Result: ~10x speedup over CPU — but only after solving a critical MIOpen kernel caching issue that causes 5-60 second delays on every request without the fix.

Environment

Component Version
CPU / APU AMD Ryzen AI MAX+ 395 (Strix Halo)
GPU AMD Radeon 8060S iGPU (gfx1151), 32GB BAR on 96GB unified LPDDR5
Host OS Proxmox VE 9.x
Host kernel 6.19.2-1-pve (critical — older kernels lack gfx1151 support)
Guest OS Ubuntu 24.04 LTS (unprivileged LXC with GPU passthrough)
ROCm 7.2.0
PyTorch 2.10.0+rocm7.2.0 (from AMD's repo.radeon.com, not pytorch.org)
Kokoro-FastAPI 0.2.4
kokoro 0.9.4

Key Finding: MIOPEN_FIND_MODE=2 is critical

MIOpen compiles optimized GPU kernels for each unique tensor shape. In Kokoro, tensor shapes vary by phoneme count — every unique input length produces a different shape. Without caching, this means:

  • First request per unique phoneme length: 5-60 seconds (MIOpen kernel search)
  • Subsequent requests at same length: 0.3-5 seconds (cached)

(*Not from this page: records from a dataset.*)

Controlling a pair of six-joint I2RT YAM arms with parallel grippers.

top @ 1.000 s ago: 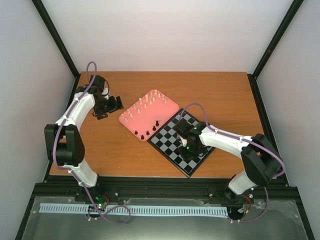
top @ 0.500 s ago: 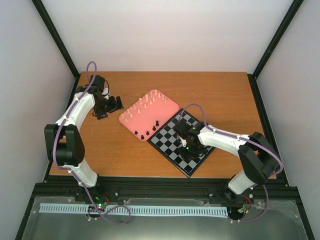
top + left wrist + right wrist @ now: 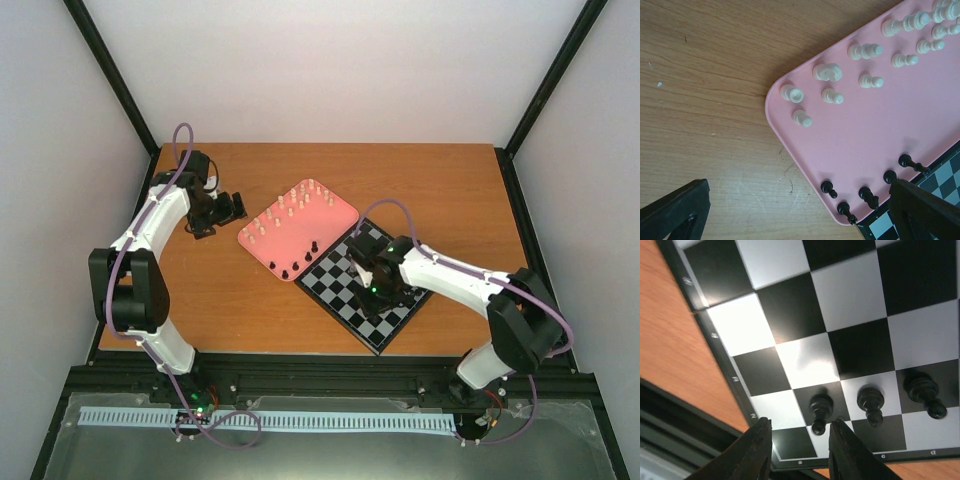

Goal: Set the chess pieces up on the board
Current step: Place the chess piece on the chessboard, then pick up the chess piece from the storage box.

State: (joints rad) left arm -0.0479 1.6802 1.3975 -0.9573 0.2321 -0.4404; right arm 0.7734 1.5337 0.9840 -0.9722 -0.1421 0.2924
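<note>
Three black pieces (image 3: 870,402) stand in a row on the board (image 3: 850,290), near its edge. The right gripper (image 3: 800,424) hangs just by the end one, its fingers apart and holding nothing. The pink tray (image 3: 900,120) lies right beside the board. It holds five other black pieces (image 3: 868,196) near the board and ten or more cream pieces (image 3: 831,96) farther off. The left gripper (image 3: 797,185) is spread wide and empty over the table (image 3: 715,100), by the tray's corner.
</note>
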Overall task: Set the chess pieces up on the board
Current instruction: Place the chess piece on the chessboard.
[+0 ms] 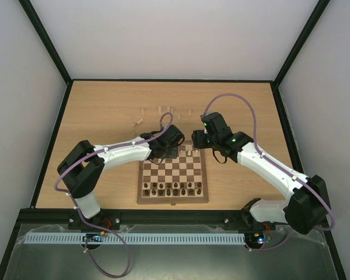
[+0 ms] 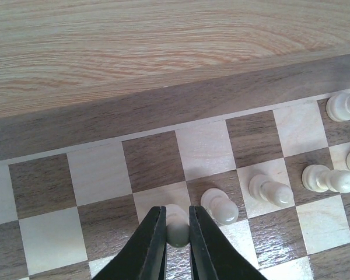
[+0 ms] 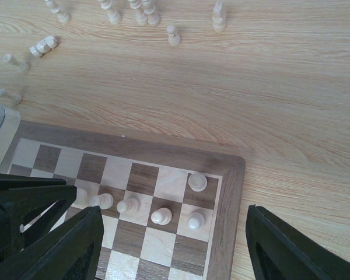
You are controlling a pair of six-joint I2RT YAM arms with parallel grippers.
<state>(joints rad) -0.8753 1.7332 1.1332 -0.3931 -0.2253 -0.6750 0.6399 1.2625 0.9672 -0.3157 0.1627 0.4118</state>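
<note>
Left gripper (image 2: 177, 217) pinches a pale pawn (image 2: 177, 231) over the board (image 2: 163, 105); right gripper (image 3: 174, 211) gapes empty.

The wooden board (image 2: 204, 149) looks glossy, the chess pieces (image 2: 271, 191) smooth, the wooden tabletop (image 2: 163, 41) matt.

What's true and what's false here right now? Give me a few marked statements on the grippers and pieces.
1. The left gripper is shut on a pale pawn. True.
2. The right gripper holds a dark piece. False: its jaws stand wide open and empty above the far right corner of the board.
3. All pale pieces are already on the board. False: several loose pale pieces are on the table beyond the board, some of them tipped over.
4. The dark pieces are lined up along the board's near side. True.
</note>
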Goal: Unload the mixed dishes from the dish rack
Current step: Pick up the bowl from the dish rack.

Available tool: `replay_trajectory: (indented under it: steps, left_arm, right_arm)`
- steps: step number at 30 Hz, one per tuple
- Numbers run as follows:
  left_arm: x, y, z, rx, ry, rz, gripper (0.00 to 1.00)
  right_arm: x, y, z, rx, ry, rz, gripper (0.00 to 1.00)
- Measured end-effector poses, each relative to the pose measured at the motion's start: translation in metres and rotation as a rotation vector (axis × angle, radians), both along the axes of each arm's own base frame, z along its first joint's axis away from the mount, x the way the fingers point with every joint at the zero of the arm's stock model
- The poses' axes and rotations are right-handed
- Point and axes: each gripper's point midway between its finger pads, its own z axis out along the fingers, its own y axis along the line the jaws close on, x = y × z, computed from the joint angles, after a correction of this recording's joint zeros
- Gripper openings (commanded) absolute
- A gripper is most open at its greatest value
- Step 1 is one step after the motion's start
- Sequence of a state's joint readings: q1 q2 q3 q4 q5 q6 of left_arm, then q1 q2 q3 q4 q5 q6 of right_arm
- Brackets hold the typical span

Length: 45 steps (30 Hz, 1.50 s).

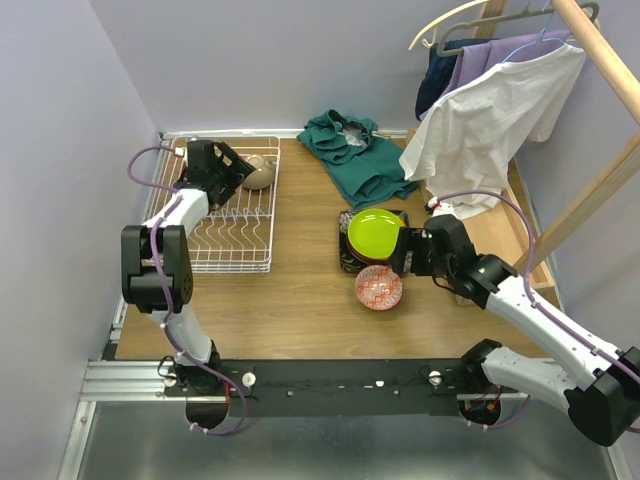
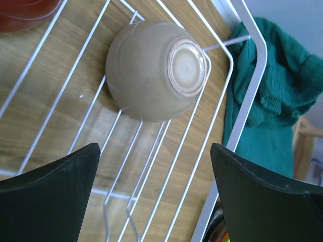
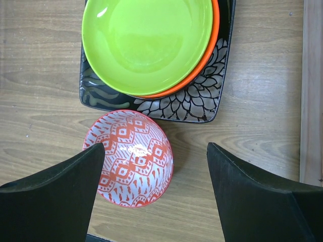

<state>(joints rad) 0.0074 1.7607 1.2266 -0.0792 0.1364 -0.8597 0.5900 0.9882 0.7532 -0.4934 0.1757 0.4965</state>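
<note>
The white wire dish rack [image 1: 240, 267] stands at the table's left. A beige bowl [image 1: 258, 173] lies bottom-up in its far right corner [image 2: 156, 70], and a red dish [image 2: 20, 10] peeks in beside it. My left gripper [image 2: 154, 148] hovers open over the rack [image 2: 248, 101], just short of the beige bowl, holding nothing. A lime-green plate [image 3: 146, 40] lies on an orange plate [image 3: 214, 40] on the black square floral plate [image 3: 202, 98]. The red-patterned bowl [image 3: 132, 159] stands upright on the table in front of this stack. My right gripper [image 3: 155, 148] is open above it, the bowl nearer its left finger.
A green cloth [image 1: 355, 155] lies behind the plate stack, beside the rack's far corner [image 2: 267, 96]. A white shirt [image 1: 490, 120] hangs from a wooden clothes rack at the right. A long wooden tray's edge [image 3: 313, 91] runs along the right of the plates.
</note>
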Motion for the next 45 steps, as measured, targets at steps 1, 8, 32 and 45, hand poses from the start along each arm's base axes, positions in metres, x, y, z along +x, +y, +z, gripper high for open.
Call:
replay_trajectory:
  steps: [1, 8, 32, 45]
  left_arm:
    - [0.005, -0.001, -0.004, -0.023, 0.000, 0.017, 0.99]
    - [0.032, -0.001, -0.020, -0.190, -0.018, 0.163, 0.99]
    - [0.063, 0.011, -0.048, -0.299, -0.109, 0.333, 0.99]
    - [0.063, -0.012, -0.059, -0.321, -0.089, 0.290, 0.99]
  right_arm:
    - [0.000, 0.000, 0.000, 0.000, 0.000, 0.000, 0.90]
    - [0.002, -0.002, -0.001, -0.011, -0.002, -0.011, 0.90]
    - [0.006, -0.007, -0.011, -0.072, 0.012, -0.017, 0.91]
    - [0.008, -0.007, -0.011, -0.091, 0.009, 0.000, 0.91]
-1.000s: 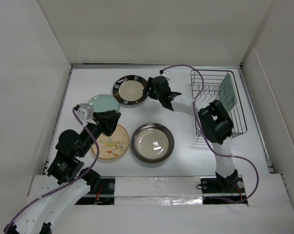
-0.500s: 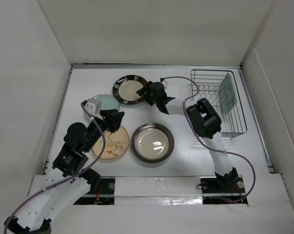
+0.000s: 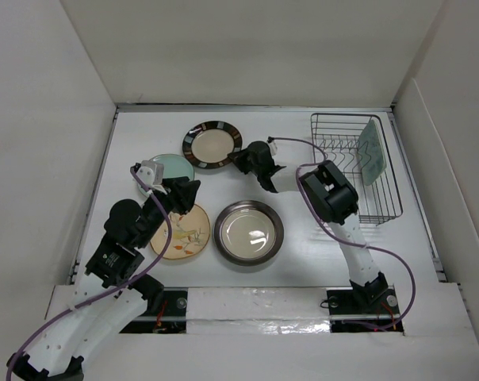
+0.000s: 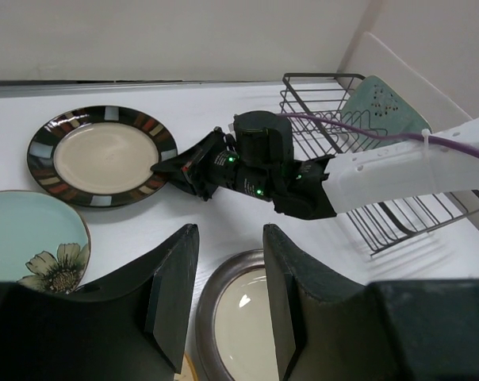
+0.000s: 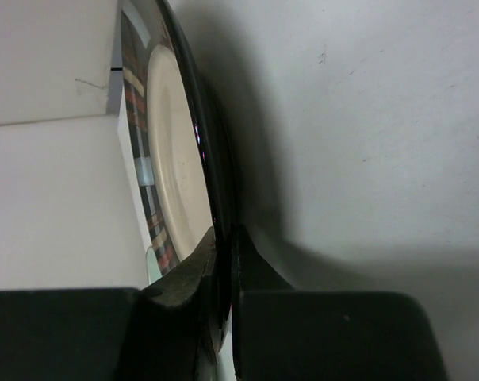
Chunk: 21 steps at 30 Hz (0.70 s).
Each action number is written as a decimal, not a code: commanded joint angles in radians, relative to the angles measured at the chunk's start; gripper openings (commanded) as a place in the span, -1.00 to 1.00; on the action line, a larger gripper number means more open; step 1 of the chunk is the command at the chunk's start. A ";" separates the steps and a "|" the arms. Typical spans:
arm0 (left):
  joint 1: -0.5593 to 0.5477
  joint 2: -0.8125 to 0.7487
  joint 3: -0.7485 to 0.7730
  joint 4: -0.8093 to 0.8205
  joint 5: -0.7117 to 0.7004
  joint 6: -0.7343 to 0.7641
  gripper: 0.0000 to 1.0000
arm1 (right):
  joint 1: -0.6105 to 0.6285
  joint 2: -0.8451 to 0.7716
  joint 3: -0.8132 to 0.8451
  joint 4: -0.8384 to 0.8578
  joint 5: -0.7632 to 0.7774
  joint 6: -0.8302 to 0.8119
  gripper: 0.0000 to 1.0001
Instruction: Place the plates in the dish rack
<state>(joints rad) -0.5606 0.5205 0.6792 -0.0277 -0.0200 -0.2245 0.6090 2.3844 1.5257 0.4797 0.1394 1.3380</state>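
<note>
Your left fingers hang spread apart above the table with nothing between them. Just to their left, the round pale teal plate lies flat, and the wrist view shows its flower drawing. On their near side sits the tan leaf plate, also flat. To their right is the shiny silver plate, flat on the table and close beside the tan one.

Beyond them, to the right, is the brown-rimmed cream plate. Your right fingers are clamped on its near-right rim, one finger on the cream face and the other on the underside. You can't tell whether that edge is off the table.

Well to the right of the right fingers stands the dish rack. The squarish mint-green plate is already in it, propped on edge at the far right end.
</note>
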 commanded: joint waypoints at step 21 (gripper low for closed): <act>0.005 -0.111 0.009 0.029 0.015 0.010 -0.29 | 0.012 -0.933 -0.335 0.033 0.289 -0.965 -1.00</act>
<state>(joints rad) -0.5606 0.4355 0.6788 -0.0280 -0.0227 -0.2207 0.6968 1.6703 1.1904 0.3664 0.3573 0.5369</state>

The MIOpen cache persists to disk at ~/.config/miopen/ (~2.4MB for all lengths), but by default each new process re-searches instead of using the disk cache. Setting MIOPEN_FIND_MODE=2 forces MIOpen to use the disk cache, eliminating the per-process penalty entirely.

Environment variables for the service

DEVICE=cuda                                    # PyTorch ROCm uses CUDA API (HIP translates)
MIOPEN_FIND_MODE=2                             # Use disk cache, don't re-search
TORCH_ROCM_AOTRITON_ENABLE_EXPERIMENTAL=1      # Faster attention ops on gfx1151

MIOpen Cache Warmup

The disk cache needs to be populated once. I wrote a warmup script that runs forward passes for all phoneme lengths 1-340 (which covers 100% of real-world traffic based on 25 days of production data — the text chunker caps at ~450 phonemes, and in practice nothing exceeded 331).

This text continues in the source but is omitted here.